Они сидели на огромном плоском камне и болтали ногами, глядя, как внизу проплывают диковинные рыбы. После купания Стефан и впрямь почувствовал себя лучше. Правда он не разделял игривое настроение Сато, но зато смог вволю поплавать и понырять, гоняясь за подводными чудовищами.

Теперь они оба были завёрнуты в полотенца такого размера, что те сгодились бы на пару палаток. Несмотря на то, что Стефан старался не смотреть на свою новую подругу, его голова поворачивалась в её сторону автоматически, так, что, в конце концов, у него заболела шея. Волей-неволей он сравнивал двух девушек и, несмотря на их непонятное сходство, находил множество различий.

Кошечка и рысь. Серна и важенка. Белочка и норка. Стефан был охотником, и его образы все были животного характера. Жаль только, что его кошечки, белочки, серны не было рядом. Хотя…

Как знать? Возможно, если бы здесь была Ларни, Сато не была бы такой ласковой. А может быть, они приветливо болтали бы друг с другом, оставив его в одиночестве, или уже катались бы вот по этому берегу, вцепившись друг другу в волосы?

Да, поведение девчонок – вещь непредсказуемая. Но, всё равно вдали от Ларни, с которой он в своей жизни не расставался больше чем на три дня, ему было тоскливо и неуютно. Даже рядом с Сато…

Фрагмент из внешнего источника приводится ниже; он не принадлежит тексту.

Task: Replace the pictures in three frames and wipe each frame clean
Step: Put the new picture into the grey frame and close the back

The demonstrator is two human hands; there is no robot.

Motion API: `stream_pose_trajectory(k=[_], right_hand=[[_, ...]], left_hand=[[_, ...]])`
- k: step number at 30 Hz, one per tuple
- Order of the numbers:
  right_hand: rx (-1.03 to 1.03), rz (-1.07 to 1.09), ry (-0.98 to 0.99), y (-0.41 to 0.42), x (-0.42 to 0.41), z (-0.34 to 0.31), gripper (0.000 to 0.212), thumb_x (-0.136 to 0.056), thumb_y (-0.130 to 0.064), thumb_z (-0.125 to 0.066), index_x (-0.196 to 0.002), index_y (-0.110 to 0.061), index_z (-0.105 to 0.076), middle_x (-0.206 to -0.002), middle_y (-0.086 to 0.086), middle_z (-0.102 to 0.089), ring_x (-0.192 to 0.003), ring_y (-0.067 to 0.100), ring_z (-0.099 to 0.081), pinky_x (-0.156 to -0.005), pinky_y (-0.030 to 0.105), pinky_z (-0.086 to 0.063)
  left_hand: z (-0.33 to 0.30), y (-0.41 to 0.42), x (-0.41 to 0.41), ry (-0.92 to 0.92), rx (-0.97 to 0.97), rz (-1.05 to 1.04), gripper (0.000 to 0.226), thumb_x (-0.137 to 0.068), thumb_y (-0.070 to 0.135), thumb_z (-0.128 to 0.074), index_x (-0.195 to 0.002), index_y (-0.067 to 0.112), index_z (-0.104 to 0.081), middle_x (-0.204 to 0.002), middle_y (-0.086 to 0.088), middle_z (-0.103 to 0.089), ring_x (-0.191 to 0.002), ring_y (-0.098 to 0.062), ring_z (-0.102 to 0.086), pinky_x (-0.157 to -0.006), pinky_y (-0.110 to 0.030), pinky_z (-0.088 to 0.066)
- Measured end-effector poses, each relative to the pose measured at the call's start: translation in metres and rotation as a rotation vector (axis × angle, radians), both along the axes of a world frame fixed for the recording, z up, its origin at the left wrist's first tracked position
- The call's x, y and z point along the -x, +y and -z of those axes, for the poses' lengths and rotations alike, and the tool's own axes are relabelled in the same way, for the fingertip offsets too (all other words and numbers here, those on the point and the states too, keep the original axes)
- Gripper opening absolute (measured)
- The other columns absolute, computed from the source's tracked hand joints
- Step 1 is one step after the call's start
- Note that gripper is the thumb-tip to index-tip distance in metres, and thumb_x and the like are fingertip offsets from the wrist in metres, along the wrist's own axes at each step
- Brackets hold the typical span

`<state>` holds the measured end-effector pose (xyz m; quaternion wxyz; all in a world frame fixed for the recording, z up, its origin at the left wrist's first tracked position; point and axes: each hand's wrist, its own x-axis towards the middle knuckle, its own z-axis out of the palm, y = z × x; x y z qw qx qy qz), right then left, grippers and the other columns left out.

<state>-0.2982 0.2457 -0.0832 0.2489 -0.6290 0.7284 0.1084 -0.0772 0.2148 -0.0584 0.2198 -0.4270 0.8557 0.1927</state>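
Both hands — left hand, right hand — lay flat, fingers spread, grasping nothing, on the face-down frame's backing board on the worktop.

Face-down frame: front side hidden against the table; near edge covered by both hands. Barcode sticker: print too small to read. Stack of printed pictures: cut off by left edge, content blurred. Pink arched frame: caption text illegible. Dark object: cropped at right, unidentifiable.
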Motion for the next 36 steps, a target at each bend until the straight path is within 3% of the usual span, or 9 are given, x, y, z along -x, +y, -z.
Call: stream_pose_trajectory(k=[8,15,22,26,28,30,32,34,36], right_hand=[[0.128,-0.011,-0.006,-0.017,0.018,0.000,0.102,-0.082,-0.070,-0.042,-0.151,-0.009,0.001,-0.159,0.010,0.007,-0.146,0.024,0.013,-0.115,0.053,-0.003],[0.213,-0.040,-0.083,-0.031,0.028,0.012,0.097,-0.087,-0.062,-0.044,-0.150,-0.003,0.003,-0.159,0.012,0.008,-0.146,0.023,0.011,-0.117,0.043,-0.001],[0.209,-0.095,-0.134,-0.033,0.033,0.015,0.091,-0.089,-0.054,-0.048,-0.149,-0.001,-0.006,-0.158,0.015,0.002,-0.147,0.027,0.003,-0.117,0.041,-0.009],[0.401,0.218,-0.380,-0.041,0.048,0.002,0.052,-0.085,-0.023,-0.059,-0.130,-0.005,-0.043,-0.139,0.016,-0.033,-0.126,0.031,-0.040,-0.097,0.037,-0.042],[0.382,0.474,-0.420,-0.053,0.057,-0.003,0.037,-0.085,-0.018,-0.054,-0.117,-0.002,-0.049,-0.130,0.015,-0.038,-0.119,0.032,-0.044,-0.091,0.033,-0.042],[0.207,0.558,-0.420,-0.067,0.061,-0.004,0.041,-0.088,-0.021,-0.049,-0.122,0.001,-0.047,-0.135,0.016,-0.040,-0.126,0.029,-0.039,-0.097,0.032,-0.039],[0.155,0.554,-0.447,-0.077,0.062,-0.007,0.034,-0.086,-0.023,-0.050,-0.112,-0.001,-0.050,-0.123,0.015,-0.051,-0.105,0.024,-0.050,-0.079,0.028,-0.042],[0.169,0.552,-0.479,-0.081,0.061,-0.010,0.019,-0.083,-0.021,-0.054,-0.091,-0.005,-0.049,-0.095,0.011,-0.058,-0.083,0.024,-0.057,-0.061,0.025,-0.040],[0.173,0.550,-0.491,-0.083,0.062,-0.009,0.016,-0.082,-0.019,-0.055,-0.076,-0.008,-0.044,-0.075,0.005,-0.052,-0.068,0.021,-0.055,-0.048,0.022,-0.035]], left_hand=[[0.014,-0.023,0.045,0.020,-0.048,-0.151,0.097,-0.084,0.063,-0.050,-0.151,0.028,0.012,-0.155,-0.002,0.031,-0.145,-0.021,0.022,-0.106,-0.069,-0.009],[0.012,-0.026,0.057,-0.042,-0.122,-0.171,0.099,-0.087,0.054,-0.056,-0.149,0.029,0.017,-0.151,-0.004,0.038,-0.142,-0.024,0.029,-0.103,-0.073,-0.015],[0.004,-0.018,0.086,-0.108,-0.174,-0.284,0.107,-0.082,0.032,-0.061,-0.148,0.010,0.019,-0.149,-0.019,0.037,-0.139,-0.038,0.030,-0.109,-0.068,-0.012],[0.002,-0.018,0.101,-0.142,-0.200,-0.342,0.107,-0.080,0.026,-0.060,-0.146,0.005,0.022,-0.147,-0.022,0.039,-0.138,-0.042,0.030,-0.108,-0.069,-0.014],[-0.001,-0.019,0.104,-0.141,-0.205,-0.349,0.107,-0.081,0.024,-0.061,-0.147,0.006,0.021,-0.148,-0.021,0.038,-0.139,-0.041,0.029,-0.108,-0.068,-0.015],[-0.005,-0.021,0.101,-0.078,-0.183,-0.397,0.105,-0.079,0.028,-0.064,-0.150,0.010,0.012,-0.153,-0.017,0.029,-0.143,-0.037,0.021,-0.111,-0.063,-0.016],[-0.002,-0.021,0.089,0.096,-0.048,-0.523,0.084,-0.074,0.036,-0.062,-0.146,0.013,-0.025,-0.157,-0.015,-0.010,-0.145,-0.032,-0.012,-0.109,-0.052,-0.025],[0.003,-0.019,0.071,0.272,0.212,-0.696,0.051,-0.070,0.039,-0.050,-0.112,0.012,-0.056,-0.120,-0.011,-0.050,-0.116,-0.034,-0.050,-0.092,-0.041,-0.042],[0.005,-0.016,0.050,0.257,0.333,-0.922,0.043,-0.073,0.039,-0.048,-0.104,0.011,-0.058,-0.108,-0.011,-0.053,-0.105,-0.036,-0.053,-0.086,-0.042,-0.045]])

– Думаешь о своей девушке?

В глазах Сато зелёные искры хитрости сменяли красные, означавшие недовольство и раздражение. Стефану не хотелось рассказывать ей о Ларни, но он не умел врать и кивнул, едва успев подавить вздох. На долю секунды среди зелёных и красных искр полыхнули белые – ярость, но они сразу же сменились жёлтыми – задумчивость, а потом и вовсе синими – благодушие и расположение.

Удивительно, но по лицу Сато, хоть его и нельзя было назвать неподвижным, было невозможно узнать о её чувствах, но искры в глазах выдавали её с головой и Стефан быстро научился читать их словно открытую книгу.

– Интересно было бы на неё взглянуть! – задумчиво произнесла Сато, глядя в пространство. – Любопытно, как она выглядит?

Стефан чуть было не сказал, что ей достаточно взглянуть на своё отражение, но он вовремя сдержался и произнёс только:

– Вы с ней похожи.

Однако и этой фразы оказалось достаточно для взрыва.

– Мы?! Похожи?! Внешне похожи? Но этого не может быть! Люди не бывают просто так похожи на членов нашей семьи, если только… Неужели папаня опять погулял? Да нет же, это невозможно. Он ведь заперт здесь и надолго, а на расстоянии делать детей даже он не может. Но всё равно было бы интересно на неё взглянуть!

– Если выйдем отсюда, я вас познакомлю, – решил схитрить Стефан.

Сато вдруг погрустнела, поникла и, обняв руками ноги, уткнулась лицом в колени.

– Мне нет хода наверх, – печально сказала она.

– Почему?

– Запрещено. Видишь ли, когда я была ещё маленькой и глупой, то натворила на Земле таких дел, что мне строго-настрого запретили туда возвращаться. И не просто запретили, а так запечатали все пути туда, что никаких сил не хватит пробиться через эти заслоны.

– Что же ты такого натворила?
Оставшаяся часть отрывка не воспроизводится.